> **What you are asked to do**
The required answer is the count of lines in the records that contain "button", with no other text.

(Material shown)

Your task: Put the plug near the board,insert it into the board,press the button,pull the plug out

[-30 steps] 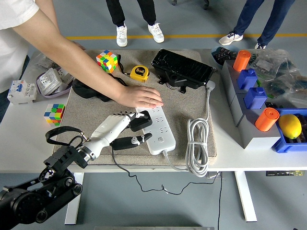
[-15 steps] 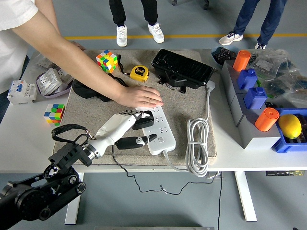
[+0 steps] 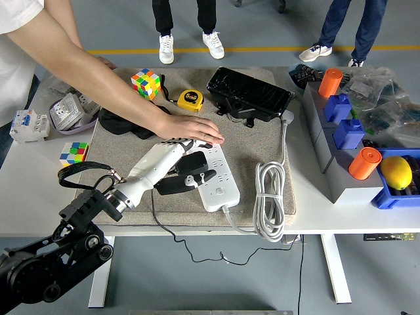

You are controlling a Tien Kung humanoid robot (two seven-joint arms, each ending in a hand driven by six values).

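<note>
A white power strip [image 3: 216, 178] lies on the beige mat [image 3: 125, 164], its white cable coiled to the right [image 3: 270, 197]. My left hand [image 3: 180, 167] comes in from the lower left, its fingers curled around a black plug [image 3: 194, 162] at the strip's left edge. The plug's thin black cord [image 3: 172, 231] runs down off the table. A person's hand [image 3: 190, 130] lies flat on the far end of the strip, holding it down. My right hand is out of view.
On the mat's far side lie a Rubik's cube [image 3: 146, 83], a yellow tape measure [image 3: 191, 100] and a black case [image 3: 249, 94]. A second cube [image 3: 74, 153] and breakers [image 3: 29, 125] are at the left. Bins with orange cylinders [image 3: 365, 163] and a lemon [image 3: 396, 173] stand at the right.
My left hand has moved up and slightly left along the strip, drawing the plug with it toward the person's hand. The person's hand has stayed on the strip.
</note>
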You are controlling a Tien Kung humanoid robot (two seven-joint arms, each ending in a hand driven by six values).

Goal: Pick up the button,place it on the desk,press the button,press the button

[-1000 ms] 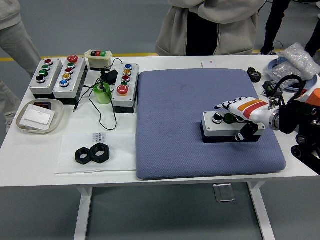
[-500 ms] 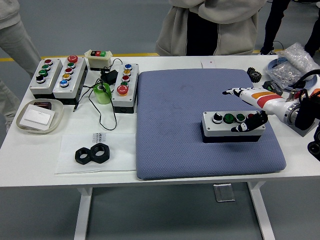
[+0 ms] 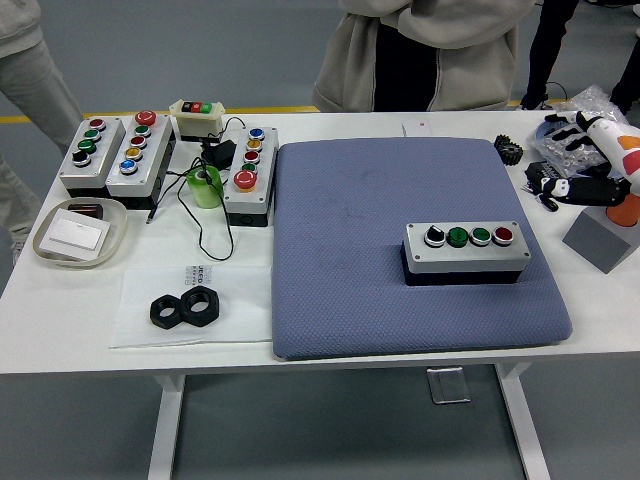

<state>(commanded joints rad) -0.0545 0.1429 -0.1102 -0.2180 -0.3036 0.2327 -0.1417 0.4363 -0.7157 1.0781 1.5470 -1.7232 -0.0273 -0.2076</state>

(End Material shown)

> **Response for this exercise**
2